The Great Books of the Western World (ISBN 0852295316) is a series of books originally published in the United States in 1952 by Encyclopædia Britannica Inc. in an attempt to present the western canon in a single package of 54 volumes.

History
The project got its start at the University of Chicago. University president Robert Hutchins collaborated with Mortimer Adler to develop a course, generally aimed at businessmen, for the purpose of filling in gaps in education, making one more well-rounded and familiar with the "Great Books" and ideas of the past three millennia. Among the original students was William Benton, future US Senator and then CEO of the Encyclopædia Britannica. It was he who proposed a series of books presenting the greatest works of the canon, complete and unabridged, to be edited by Hutchins and Adler and published by Encyclopædia Britannica. Hutchins was wary, fearing that the works would be sold and treated as encyclopedias, cheapening the great books they were. Nevertheless, he was persuaded to agree to the project and pay $60,000 for it.

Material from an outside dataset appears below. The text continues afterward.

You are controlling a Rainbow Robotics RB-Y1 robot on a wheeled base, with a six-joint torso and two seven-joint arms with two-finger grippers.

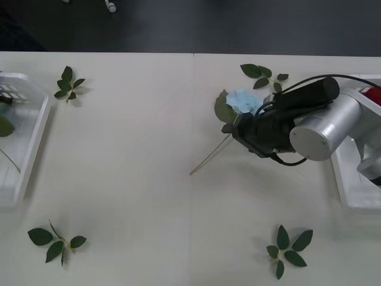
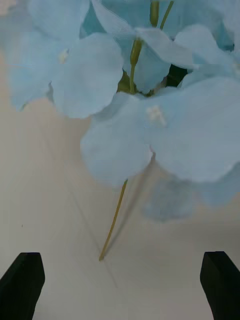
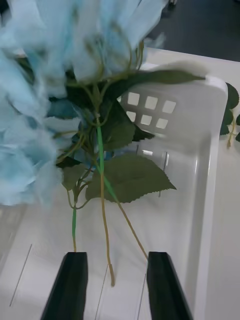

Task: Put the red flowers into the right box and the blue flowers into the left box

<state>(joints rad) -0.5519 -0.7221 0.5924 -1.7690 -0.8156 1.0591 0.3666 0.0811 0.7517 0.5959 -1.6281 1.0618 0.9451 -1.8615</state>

After several debates about what was to be included and how the work was to be presented, and the budget exploding to $2,000,000, the project was ready for publication. It was presented at a gala at the Waldorf-Astoria Hotel in New York City on April 15, 1952. In a speech made that night, Hutchins said "This is more than a set of books, and more than a liberal education. Great Books of the Western World is an act of piety. Here are the sources of our being. Here is our heritage. This is the west. This is its meaning for mankind." It was decided that the first two volumes would be presented to Queen Elizabeth and President Truman.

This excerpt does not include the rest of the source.